Et c’est enfin le moment que tout le monde attendait, pour certains depuis des années : voici que débarque ce bon vieux Jarvis Cocker sur la scène du Fort. Il rappellera au public la présence du groupe dans ce même festival en… 2001 « Qui était là ? » demandera-t-il à l’immense foule venue prendre sa dose de britpop. C’est à n’en point douter le meilleur concert de cette édition, Jarvis en bête de scène harangue un public conquis qui reprend en choeur les tubes de Pulp en s’époumonant. Et c’est un ravissement de voir ce public multi-générationnel traversé par les mêmes émotions à l’écoute de Disco 2000 (qui arrive très très vite dans le set), Do You Remember The First Time?, ou bien encore l’hymne Common People.
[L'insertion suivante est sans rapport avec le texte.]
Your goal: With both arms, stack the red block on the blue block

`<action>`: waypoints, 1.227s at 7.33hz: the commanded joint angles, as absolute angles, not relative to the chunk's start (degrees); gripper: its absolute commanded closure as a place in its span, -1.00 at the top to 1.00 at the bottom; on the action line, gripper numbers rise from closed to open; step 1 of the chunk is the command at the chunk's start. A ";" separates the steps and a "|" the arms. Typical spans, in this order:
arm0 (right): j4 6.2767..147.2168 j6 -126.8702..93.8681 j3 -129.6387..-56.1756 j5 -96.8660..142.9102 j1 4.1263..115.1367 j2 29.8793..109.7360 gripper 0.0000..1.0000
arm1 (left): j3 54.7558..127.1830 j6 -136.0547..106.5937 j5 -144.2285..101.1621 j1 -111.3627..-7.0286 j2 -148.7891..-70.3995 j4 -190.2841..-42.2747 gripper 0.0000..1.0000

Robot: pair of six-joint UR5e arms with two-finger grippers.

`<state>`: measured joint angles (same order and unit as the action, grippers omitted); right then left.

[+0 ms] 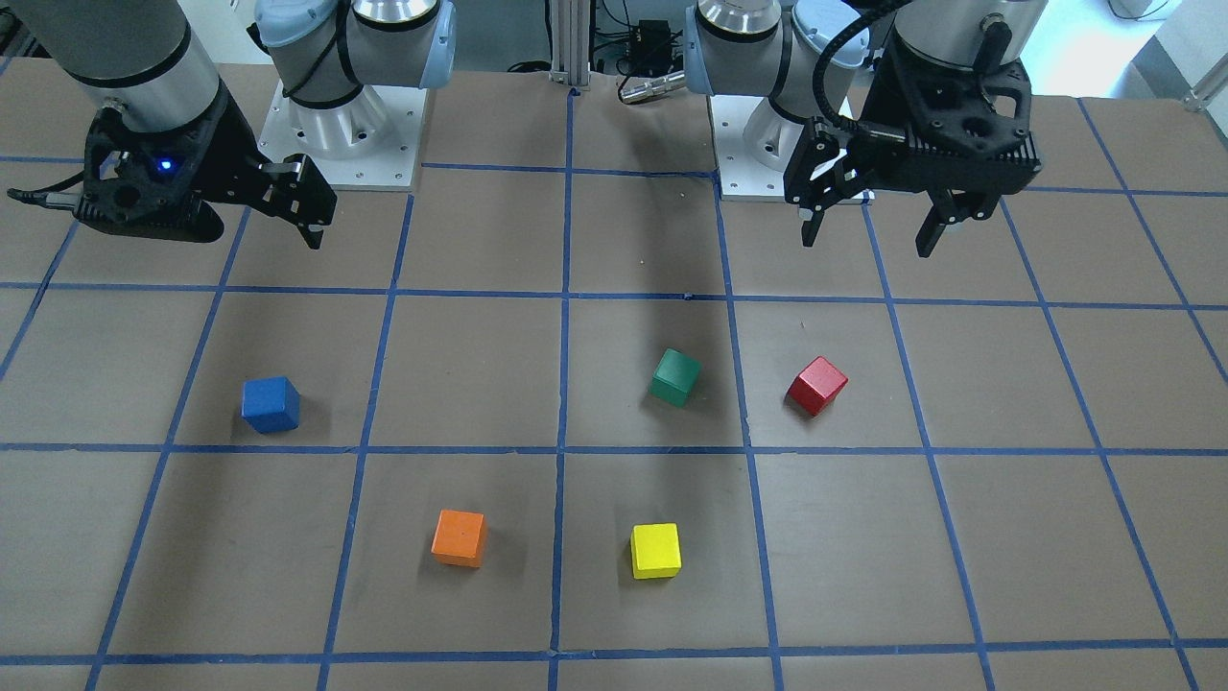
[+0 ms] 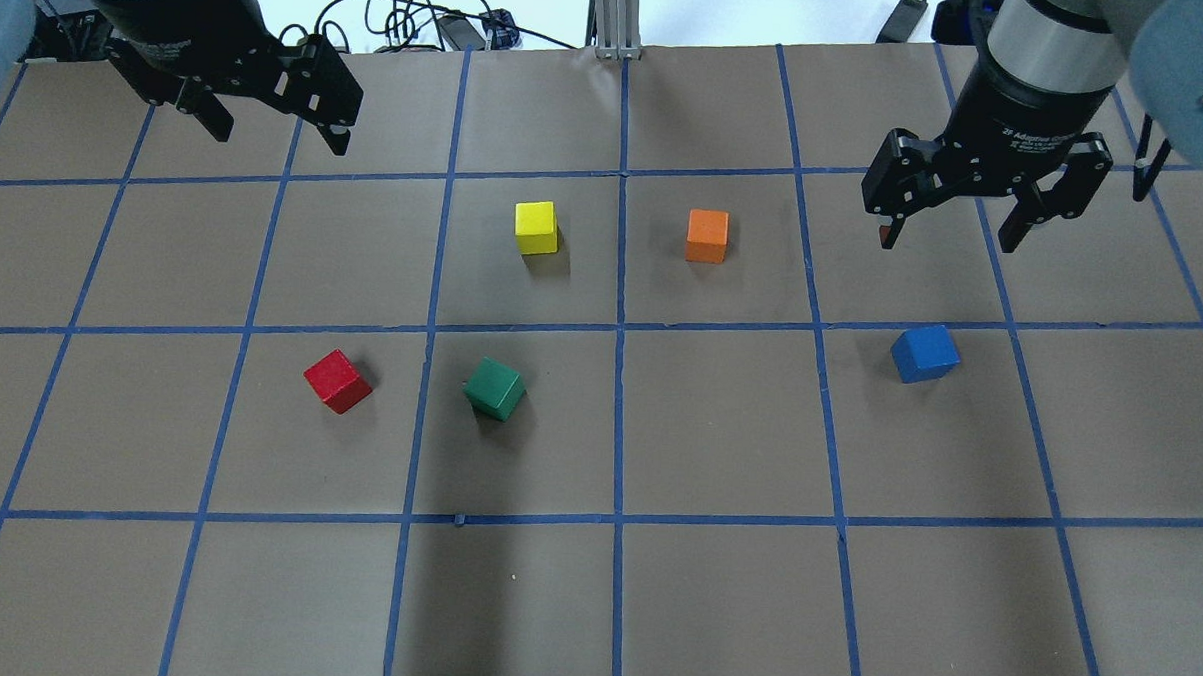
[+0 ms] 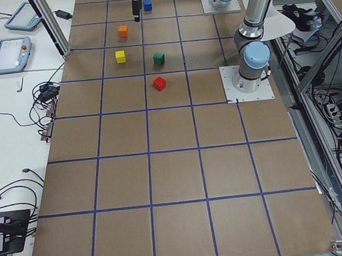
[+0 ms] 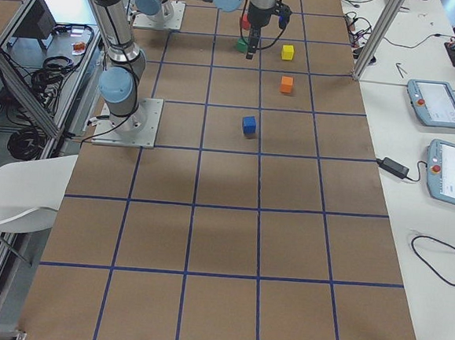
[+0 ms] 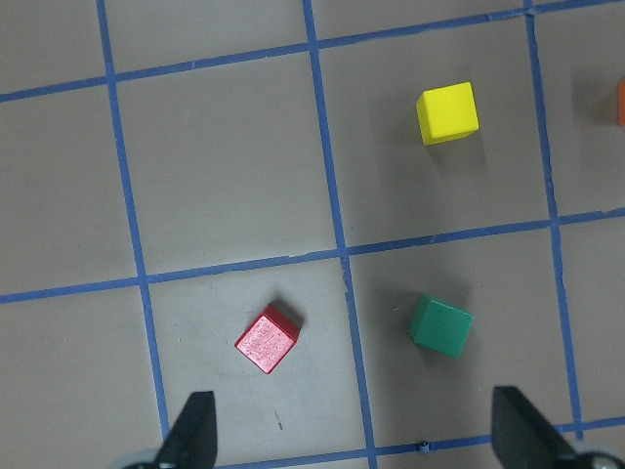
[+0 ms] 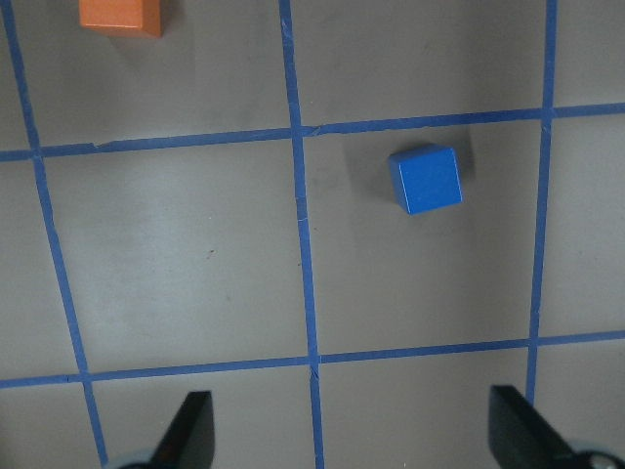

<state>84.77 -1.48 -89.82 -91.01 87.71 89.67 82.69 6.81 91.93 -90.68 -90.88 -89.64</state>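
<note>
Hanging above the tabletop (image 2: 712,602), my left claw (image 2: 278,132) is spread wide with nothing between its fingers, and it touches nothing. My right claw (image 2: 947,240) is just as wide and just as bare, held clear of the surface on the other side.

Through my left wrist camera the red block (image 5: 267,342) sits turned at an angle inside one taped square, ahead of my fingertips and nearer one of them. The green block (image 2: 495,388) rests in the next square over, a blue tape line (image 2: 413,422) running between the two. Through my right wrist camera the blue block (image 6: 426,180) lies alone in its own square, ahead of the open fingers. Red and blue are well apart, the green one lying between them.

Farther from me stand the yellow block (image 2: 536,227) and the orange block (image 2: 706,236), in neighbouring squares. The tabletop is brown, gridded with blue tape. Past its far edge lie black cables (image 2: 413,16) and an aluminium post (image 2: 613,18); a white bench (image 4: 452,219) with tablets (image 4: 430,103) runs alongside.
</note>
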 commanded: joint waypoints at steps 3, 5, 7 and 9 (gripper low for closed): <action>84.64 -1.49 -89.91 -91.23 87.71 89.74 1.00 | 82.62 6.86 92.02 -90.62 -91.14 -89.74 1.00; 84.55 -1.49 -89.91 -91.23 87.71 89.74 1.00 | 82.79 6.86 93.15 -90.88 -91.31 -89.82 1.00; 84.55 -1.49 -89.91 -91.32 87.71 89.74 1.00 | 83.23 6.86 92.99 -90.88 -90.62 -89.91 1.00; 84.55 -1.58 -90.43 -91.32 87.63 89.74 1.00 | 83.23 6.86 92.29 -90.27 -90.35 -90.61 1.00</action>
<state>84.55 -1.51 -90.05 -91.32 87.67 89.74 83.25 6.89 92.59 -90.74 -90.42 -90.13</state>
Qu’on ne s’y trompe pas, l’été 2025 est vraiment le summer of britpop.

Mention spéciale : la chenille de la Route du Rock performée par tous les festivaliers présents au concert de Pulp qui aura su clôturer ce beau moment de communion (et aura impressionné Jarvis si l’on en croit son compte Instagram).

Samedi 16 août

C’est Maria Sommerville qui ouvre le bal pour cette dernière soirée de notre festival chéri. L’Irlandaise et ses excursions folkloriques propose le premier concert du samedi. Petit détour avec Fine du côte de Los Angeles et nous revoilà en Irlande avec M(h)aol dont le post-punk essoufflé ne nous laissera pas grande impression.
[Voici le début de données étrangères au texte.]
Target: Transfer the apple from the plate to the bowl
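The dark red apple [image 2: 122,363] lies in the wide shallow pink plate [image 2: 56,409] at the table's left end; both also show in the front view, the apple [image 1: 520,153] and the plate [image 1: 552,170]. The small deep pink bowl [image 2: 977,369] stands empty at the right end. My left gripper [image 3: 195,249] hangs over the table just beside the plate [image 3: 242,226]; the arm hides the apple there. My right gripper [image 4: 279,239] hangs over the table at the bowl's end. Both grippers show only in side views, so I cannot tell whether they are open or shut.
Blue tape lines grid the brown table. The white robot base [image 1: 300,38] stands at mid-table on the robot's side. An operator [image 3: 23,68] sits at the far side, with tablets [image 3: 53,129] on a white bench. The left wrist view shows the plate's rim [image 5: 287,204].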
Enfin, Sega Bodega conclut la soirée avec une proposition radicale. Loin des formats habituels, sa pop futuriste et tordue projette le Fort dans un univers parallèle. Moins accessible, mais d’une singularité rare.

De cette journée on retiendra surtout les non-brits présents : SUUNS, les Québécois qu’on n’attendait pas à ce niveau et qui nous offrent une performance magique, et bien évidemment Kraftwerk, qui malgré l’absence des habituelles lunettes 3D pour leurs shows, livrent le concert de cette dernière soirée en grands patrons de l’électro. Le collectif en vogue depuis les années 70, nous semble toujours plus moderne et conclut pour nous le festival de la plus belle des manières.

Mention spéciale : les gaufres au Maroilles (on a fait une petite infidélité aux galettes-saucisses cette année, pardon les bretons).

Le constat est le même chaque année, la Route du Rock nous ravit par sa programmation éclectique allant du  post-punk  à  l’électro  avant-gardiste, en passant par la pop, l’électro, le garage psyché et la folk. Si le festival fait la part belle aux groupes de légende (Pulp et Kraftwerk), il n’oublie pas la scène actuelle (Yard Act, La Femme, King Krule…) et laisse le public faire de nouvelles rencontres artistiques (Maria Sommerville, SUUNS…).

On a déjà hâte de retrouver la plage de St-Malo et le fort de Saint-Père l’année prochaine pour la 34ème édition qui se tiendra du 13 au 16 août 2026 !

N.B : Toutes les photos de cet article nous ont été transmises par le festival.